═══ DATA SUPPLIED

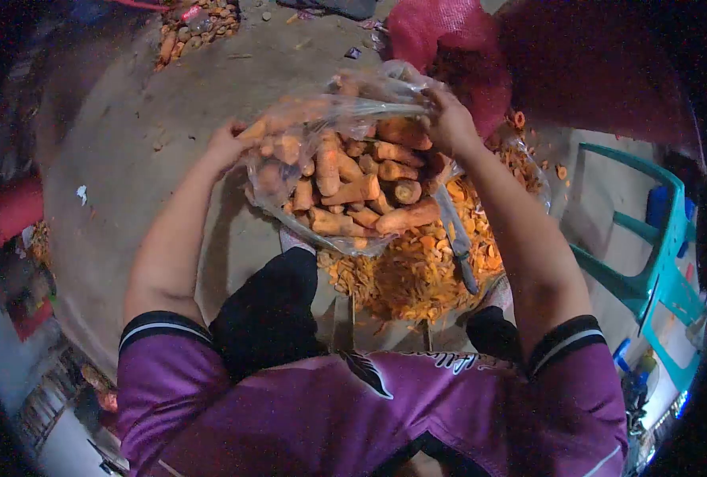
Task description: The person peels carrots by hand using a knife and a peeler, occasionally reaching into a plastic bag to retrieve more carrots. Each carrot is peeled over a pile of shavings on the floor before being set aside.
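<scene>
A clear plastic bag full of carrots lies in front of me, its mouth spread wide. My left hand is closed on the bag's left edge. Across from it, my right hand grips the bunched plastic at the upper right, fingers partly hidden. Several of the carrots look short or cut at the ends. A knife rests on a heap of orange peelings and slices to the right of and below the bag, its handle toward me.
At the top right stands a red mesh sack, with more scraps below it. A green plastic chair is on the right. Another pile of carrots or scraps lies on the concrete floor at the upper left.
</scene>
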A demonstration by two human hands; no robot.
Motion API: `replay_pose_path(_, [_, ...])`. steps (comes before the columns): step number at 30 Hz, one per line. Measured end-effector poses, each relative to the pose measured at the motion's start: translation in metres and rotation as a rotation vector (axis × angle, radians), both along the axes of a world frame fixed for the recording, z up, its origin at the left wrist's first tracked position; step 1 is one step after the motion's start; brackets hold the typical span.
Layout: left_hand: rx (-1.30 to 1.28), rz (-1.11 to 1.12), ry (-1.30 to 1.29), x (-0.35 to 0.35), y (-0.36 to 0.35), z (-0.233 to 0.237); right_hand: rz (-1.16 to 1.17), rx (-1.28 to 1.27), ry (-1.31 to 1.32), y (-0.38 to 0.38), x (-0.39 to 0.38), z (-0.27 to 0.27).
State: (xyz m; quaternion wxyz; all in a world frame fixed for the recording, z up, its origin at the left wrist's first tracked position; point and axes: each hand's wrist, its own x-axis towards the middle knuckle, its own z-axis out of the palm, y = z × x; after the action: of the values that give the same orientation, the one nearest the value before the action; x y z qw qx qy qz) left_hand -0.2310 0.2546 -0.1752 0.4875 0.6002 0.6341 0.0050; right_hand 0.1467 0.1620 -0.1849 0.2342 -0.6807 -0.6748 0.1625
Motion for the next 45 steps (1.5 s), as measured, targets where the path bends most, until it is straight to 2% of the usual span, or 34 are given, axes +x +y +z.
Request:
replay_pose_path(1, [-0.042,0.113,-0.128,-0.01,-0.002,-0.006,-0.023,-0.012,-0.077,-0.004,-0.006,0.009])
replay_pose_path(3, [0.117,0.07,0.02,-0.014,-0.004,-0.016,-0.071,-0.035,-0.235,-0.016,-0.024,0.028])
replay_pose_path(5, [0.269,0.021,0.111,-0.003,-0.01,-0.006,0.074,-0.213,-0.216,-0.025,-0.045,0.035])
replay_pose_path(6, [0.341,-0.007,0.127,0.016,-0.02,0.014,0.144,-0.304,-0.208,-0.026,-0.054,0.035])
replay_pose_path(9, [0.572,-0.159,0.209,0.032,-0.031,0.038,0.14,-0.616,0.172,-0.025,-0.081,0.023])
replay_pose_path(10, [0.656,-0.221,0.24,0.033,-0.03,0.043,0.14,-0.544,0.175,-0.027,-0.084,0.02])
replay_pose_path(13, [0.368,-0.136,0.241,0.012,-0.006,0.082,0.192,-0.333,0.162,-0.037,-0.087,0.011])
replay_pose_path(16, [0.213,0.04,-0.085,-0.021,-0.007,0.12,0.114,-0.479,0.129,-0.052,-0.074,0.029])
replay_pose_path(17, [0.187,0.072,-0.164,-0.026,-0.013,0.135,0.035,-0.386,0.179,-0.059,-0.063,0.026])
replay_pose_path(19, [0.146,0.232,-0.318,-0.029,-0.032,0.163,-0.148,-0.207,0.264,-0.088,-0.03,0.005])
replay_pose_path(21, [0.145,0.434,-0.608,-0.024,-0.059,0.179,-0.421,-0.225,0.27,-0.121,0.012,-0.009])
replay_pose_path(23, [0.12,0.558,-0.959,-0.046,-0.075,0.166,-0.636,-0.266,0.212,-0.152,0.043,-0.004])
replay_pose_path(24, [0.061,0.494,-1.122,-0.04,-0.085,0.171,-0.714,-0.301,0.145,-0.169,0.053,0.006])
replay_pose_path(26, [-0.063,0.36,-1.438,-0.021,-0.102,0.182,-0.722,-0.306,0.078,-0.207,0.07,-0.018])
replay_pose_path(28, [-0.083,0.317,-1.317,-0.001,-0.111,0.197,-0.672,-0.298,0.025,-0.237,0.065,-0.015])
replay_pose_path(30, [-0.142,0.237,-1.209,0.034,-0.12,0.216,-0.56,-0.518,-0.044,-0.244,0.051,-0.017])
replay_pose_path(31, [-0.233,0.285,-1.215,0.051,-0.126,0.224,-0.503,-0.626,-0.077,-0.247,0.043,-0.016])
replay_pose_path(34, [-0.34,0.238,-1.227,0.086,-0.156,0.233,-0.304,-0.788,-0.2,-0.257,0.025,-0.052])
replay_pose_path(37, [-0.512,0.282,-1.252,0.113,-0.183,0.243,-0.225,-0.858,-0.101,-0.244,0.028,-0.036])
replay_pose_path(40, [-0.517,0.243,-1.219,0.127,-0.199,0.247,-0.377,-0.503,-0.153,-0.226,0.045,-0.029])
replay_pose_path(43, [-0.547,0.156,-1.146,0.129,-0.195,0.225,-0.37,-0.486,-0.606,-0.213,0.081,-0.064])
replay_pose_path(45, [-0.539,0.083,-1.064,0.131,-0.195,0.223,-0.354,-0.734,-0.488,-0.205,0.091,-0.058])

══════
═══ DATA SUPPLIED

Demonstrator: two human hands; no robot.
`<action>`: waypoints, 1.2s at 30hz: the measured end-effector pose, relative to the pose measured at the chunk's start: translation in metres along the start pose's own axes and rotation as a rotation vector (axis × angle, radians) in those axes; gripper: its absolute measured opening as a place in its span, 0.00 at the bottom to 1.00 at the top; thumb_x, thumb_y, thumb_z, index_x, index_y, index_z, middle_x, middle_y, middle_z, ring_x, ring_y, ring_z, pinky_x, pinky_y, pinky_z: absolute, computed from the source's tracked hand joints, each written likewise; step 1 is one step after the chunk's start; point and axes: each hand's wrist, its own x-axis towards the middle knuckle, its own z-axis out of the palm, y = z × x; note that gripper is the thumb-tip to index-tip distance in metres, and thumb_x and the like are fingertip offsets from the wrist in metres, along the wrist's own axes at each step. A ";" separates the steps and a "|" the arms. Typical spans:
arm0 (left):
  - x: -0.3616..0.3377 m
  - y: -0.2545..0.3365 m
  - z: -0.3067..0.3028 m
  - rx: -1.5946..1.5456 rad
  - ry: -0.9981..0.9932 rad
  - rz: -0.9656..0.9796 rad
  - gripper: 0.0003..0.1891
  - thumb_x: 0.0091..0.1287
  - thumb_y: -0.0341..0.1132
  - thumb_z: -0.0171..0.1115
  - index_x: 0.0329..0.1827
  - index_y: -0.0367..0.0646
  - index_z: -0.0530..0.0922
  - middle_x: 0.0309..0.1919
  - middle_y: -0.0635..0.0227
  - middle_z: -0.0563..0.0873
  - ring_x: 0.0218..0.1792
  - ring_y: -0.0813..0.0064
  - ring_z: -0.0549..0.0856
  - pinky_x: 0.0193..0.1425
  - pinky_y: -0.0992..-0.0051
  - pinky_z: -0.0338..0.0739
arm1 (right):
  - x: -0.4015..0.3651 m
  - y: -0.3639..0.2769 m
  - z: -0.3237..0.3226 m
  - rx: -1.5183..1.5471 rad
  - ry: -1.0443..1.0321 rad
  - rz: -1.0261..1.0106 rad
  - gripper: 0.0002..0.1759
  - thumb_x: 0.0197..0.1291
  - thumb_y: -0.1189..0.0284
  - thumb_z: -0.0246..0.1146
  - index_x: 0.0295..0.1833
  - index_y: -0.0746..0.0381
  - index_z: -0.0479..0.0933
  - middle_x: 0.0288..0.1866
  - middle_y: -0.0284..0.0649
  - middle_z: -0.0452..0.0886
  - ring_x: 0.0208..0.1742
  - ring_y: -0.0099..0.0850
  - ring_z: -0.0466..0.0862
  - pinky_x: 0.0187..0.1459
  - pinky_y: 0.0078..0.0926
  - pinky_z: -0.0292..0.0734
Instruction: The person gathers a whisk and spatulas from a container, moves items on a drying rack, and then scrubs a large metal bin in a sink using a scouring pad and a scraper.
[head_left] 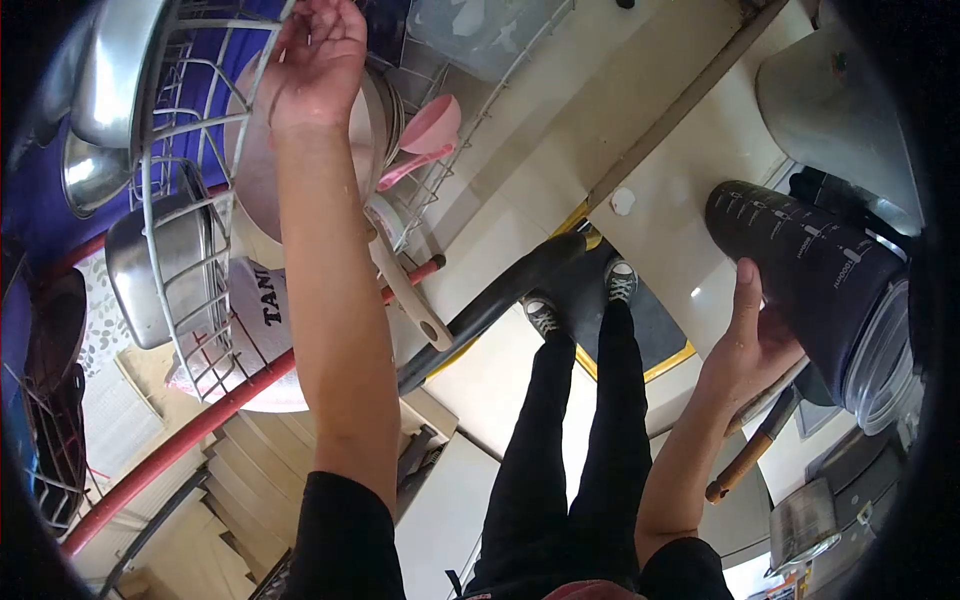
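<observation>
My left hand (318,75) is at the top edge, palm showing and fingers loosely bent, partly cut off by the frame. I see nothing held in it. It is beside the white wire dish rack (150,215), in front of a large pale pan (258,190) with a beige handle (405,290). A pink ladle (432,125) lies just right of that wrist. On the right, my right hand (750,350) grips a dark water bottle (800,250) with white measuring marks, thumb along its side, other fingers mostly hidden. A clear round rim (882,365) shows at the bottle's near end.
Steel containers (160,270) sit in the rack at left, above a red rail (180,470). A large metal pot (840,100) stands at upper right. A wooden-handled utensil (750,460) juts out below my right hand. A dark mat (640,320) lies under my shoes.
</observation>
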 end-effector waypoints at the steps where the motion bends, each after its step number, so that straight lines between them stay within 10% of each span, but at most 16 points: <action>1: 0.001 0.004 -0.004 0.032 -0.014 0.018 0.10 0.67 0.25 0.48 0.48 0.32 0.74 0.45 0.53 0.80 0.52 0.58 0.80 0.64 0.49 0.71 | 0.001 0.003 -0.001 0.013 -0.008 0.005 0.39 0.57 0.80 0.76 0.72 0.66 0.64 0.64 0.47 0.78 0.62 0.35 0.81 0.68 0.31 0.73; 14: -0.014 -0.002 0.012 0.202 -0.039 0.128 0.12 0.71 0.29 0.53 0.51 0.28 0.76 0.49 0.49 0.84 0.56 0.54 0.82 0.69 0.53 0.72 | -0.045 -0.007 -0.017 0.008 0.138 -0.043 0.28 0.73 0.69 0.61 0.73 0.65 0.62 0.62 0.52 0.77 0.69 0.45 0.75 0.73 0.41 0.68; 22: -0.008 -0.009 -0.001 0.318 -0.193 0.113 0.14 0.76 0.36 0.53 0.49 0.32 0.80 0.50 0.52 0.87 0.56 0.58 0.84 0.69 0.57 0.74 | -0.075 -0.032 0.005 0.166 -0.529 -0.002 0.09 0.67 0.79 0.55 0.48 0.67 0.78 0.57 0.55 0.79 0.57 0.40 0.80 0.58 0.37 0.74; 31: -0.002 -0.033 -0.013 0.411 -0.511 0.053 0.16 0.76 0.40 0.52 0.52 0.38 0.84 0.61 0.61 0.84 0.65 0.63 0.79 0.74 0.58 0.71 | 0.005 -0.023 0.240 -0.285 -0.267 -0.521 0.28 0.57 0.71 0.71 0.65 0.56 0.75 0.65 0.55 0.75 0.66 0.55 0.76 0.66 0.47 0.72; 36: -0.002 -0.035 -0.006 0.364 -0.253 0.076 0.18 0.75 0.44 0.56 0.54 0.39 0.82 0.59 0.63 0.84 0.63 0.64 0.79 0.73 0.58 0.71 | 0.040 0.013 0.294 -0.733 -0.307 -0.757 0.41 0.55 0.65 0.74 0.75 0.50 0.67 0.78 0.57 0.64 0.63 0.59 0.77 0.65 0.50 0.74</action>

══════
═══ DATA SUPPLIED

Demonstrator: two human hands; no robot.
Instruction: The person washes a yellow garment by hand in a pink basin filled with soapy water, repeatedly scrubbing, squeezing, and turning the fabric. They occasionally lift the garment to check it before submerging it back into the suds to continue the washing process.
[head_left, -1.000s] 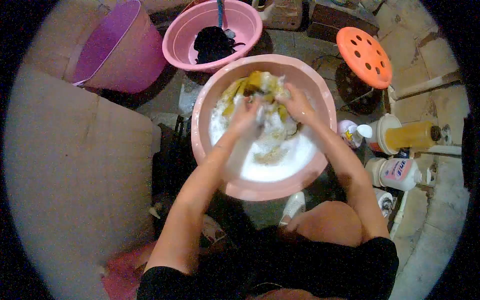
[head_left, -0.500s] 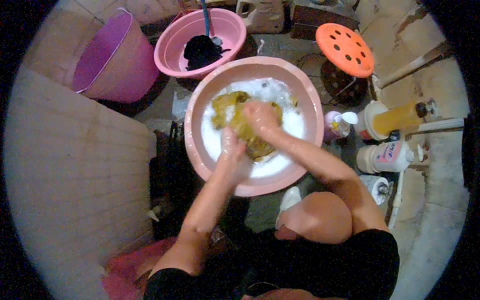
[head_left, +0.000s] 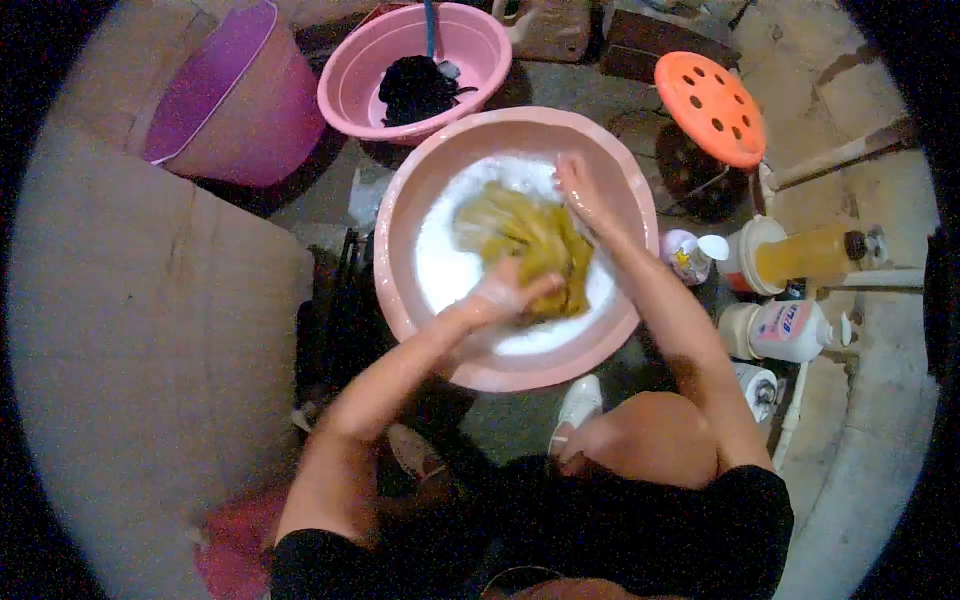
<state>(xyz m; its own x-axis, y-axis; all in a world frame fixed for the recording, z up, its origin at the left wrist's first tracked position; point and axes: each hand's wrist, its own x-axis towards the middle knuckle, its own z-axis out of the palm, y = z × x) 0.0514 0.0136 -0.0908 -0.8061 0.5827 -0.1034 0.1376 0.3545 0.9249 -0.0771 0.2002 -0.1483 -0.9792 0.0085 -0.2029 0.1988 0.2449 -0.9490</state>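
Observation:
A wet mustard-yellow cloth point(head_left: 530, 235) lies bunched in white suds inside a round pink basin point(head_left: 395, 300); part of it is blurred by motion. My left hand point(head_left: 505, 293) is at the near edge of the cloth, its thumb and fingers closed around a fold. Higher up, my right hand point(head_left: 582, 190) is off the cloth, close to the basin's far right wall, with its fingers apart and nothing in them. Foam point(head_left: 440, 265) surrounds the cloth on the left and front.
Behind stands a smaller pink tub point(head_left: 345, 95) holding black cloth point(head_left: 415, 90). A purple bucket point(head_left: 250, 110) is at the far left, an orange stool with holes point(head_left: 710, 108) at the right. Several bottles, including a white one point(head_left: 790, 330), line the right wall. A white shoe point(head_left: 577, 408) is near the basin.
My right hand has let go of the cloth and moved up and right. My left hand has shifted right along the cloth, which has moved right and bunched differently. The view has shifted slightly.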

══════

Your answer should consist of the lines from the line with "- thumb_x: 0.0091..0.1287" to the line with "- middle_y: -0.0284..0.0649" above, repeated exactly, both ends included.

▶ _FINAL ANSWER_:
  - thumb_x: 0.0091..0.1287
  - thumb_y: -0.0341..0.1132
  - thumb_z: -0.0171..0.1115
  - index_x: 0.0329..0.1827
  - index_y: -0.0367..0.0646
  - index_z: -0.0530..0.0922
  - middle_x: 0.0309..0.1919
  - middle_y: -0.0635..0.0227
  - middle_z: -0.0563..0.0873
  - ring_x: 0.0218..0.1792
  - ring_y: -0.0813..0.0064
  - ring_z: -0.0549..0.0856
  - pinky_x: 0.0193..0.1425
  - pinky_y: -0.0992..-0.0051
  - pinky_z: -0.0338..0.0739
arm1 (right):
  - x: -0.4015..0.3651 m
  - y: -0.3639..0.2769 m
  - z: -0.3237..0.3226 m
  - rx: -1.5183..1.5471 rad
  - ry: -1.0443..1.0321 rad
  - rz: -1.0261..1.0106 rad
  - gripper: 0.0002..0.1759
  - thumb_x: 0.0197..0.1291
  - thumb_y: -0.1189..0.0284
  - thumb_z: -0.0246..0.1146
  - index_x: 0.0295..0.1833
  - index_y: -0.0746..0.0381
  - index_z: -0.0479..0.0933
  - middle_x: 0.0288..0.1866
  - middle_y: -0.0284..0.0649

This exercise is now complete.